You Are the Universe: Discovering Your Cosmic Self and Why It Matters
- Book cover of You Are the Universe
- Author: Deepak Chopra Menas Kafatos
- Language: English
- Subject: Science philosophy Spirituality
- Publisher: Harmony
- Publication date: February 7, 2017
- Publication place: United States
- ISBN: 978-0-307-88916-4

= You Are the Universe (book) =

2017 book by Deepak Chopra and Menas Kafatos

You Are the Universe: Discovering Your Cosmic Self and Why It Matters is a philosophy book co-written by Deepak Chopra and Menas Kafatos. The book delves into questions pertaining to existence, human existence, consciousness, reality and perception. It was published on February 7, 2017, and became a New York Times best-seller.

==Synopsis==
You Are the Universe is a philosophical work which attempts to give answers to questions pertaining to the origin of the universe, time, space, matter and the origin and meaning of consciousness and the marrying of science and spirituality in daily lives.
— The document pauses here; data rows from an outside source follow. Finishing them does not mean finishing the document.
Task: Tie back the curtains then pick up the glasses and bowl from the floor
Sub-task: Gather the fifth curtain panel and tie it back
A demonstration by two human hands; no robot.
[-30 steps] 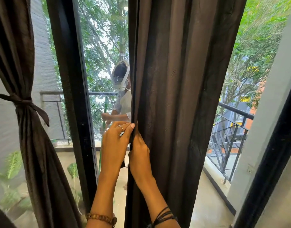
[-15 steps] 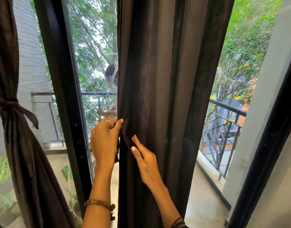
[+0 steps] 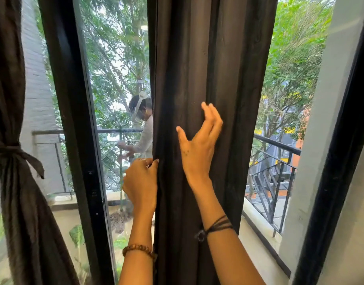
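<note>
A dark brown curtain point(image 3: 210, 64) hangs loose in long folds down the middle of the window. My left hand point(image 3: 141, 182) grips its left edge, fingers curled round the hem. My right hand point(image 3: 197, 145) lies higher on the front of the folds, fingers spread and straight against the cloth. At the far left a second dark curtain point(image 3: 18, 202) is gathered by a knotted tie-back point(image 3: 8, 150). The glasses and bowl are not in view.
A black window frame post point(image 3: 74, 120) stands between the two curtains. Through the glass a person point(image 3: 144, 132) mops the balcony beside a metal railing point(image 3: 277, 147). A white wall and a black frame point(image 3: 339, 140) close the right side.
My right hand has risen and moved right across the curtain's front, its fingers spreading. My left hand has stayed on the curtain's left edge.
</note>
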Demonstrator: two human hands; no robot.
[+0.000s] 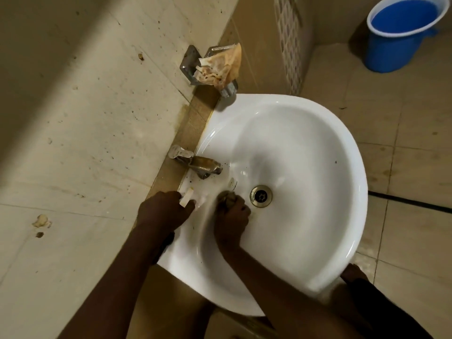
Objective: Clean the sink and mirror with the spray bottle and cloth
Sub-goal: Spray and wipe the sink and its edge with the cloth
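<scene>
Here the white sink (305, 148) juts from the stained wall, a blue bucket (398, 37) on the floor beyond its far rim. A soap holder (210, 67) with a crumpled wrapper hangs above the tap (203, 166). The right hand (231, 220) has its fingers clamped on a small brownish cloth (226, 198), pressed into the basin just beside the drain (261, 195). The left hand (166, 211) rests on the sink's back edge, fingers curled around a small white object (186, 196).
</scene>
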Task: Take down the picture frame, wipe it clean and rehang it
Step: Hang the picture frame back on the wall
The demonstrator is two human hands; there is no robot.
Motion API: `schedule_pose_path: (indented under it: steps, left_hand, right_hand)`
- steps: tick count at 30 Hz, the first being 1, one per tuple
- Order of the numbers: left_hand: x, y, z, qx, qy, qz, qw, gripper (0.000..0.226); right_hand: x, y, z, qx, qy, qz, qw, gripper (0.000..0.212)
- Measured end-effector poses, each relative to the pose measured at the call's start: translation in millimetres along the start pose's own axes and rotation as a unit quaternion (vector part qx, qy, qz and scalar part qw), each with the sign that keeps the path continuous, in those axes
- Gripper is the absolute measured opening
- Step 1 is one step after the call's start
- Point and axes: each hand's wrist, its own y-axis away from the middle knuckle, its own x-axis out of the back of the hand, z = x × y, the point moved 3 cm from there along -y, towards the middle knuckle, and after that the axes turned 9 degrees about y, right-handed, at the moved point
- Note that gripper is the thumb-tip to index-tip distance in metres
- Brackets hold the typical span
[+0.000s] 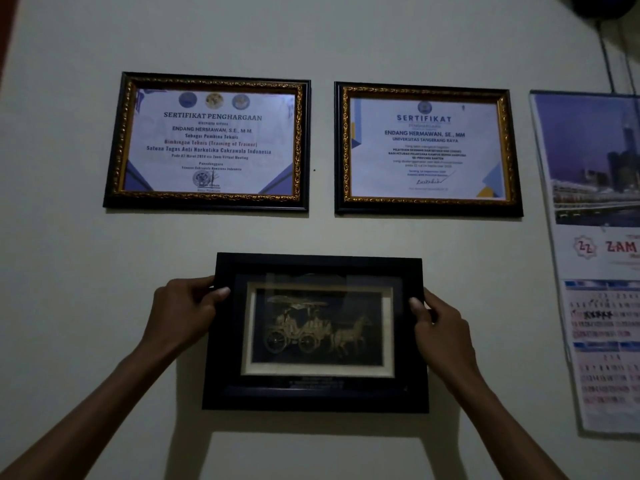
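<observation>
Head view: a pale wall (pixel 69 237) fills the dim picture. Along its right edge hangs a wall calendar (pixel 595 258). High on the wall, side by side and apart, hang two gold-trimmed certificate frames, the left one (pixel 207 142) tilted slightly, the right one (pixel 427 149) just beside the calendar. Below the gap between them sits the black picture frame (pixel 315 332), showing a golden horse-drawn carriage, against the wall's lower middle. The left hand (pixel 183 310) grips its left edge, thumb on the front; the right hand (pixel 441 327) grips its right edge likewise.
</observation>
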Motion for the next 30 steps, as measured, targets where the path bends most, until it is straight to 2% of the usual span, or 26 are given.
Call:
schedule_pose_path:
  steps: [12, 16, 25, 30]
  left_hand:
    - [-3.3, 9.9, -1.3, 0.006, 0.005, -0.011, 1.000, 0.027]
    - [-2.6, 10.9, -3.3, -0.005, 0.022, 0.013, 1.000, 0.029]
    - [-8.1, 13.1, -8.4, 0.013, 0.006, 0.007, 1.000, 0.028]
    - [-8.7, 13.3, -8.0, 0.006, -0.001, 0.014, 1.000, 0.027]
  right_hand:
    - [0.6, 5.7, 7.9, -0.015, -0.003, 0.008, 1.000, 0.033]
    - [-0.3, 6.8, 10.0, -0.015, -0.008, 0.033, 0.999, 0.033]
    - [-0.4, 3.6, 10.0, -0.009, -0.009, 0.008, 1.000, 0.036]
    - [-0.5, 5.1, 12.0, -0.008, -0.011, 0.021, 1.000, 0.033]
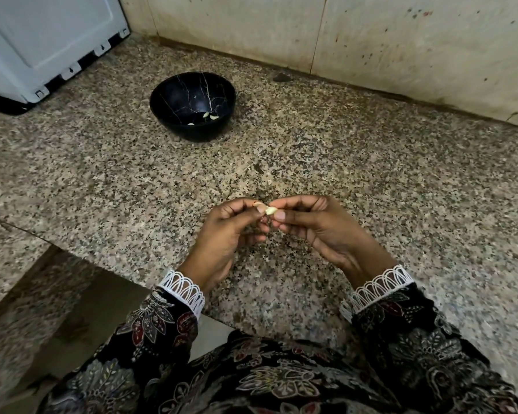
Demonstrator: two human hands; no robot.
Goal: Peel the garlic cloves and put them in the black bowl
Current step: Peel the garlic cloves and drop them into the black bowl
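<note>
Two hands pinch one garlic clove above the speckled table.

Nearest, dark floral sleeves (162,327) with white lace cuffs lead to the left hand (225,234) and the right hand (320,231), fingertips meeting above the granite table (401,180). Both pinch a pale garlic clove (270,210) between thumb and fingers, the other fingers curled under. Farther back, well apart from the hands, the black bowl (174,94) stands on the table with three peeled cloves (213,117) inside. Beyond it, a white appliance (42,40) sits at the left, and a stained wall (371,40) rises behind.
</note>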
The book challenges the assumption that consciousness is a byproduct of matter claiming that matter is actually an experience in consciousness. The book proposes that the entire universe, as experienced by human beings, is a "human construct in consciousness."

The book delves into the two most prominent questions in science which are:
- What is the universe made of?
- What is the biological basis of consciousness?

The book makes use of analogies, to make certain philosophical points, such as equating the chance of DNA structure forming the building blocks of life emerging from the chaos that existed after the Big Bang with 100 monkeys with 100 typewriters eventually producing the complete works of Shakespeare, or the possibility of a whirlwind blowing through an aircraft spare parts yard and putting together a functional jumbo jet.

== Critical reception ==
Professor of Neurology at Harvard University, Rudolph E. Tanzi, describes the book as "A riveting and absolutely fascinating adventure that will blow your mind wide open!".

Constance Scharff of the New York Journal of Books wrote that "what is most compelling about You Are the Universe: Discovering Your Cosmic Self and Why It Matters is that if you can hold the ideas set out in its pages as at least possible, you may find your capacity to change your life will be catapulted off the charts. If the universe is indeed human and our minds have the same type of creative capacity as the universe or at least parts of the universe, we have the ability to change our lives in profound ways."

Professor of physics Sadri Hassani reviewed You are the Universe for Skeptical Inquirer and said "Every chapter... is headed by a question followed by a long discussion of (sometimes irrelevant) topics mostly from physics but also from neuroanatomy. ... The answer to every chapter heading boils down to two words: conscious universe". And about the authors, Hassani says "It baffles the mind how a medical doctor and a computational physicist have been able to solve puzzles that more than 600 Nobel laureates in physics, chemistry, and physiology and medicine have been unable to solve in the past 117 years!".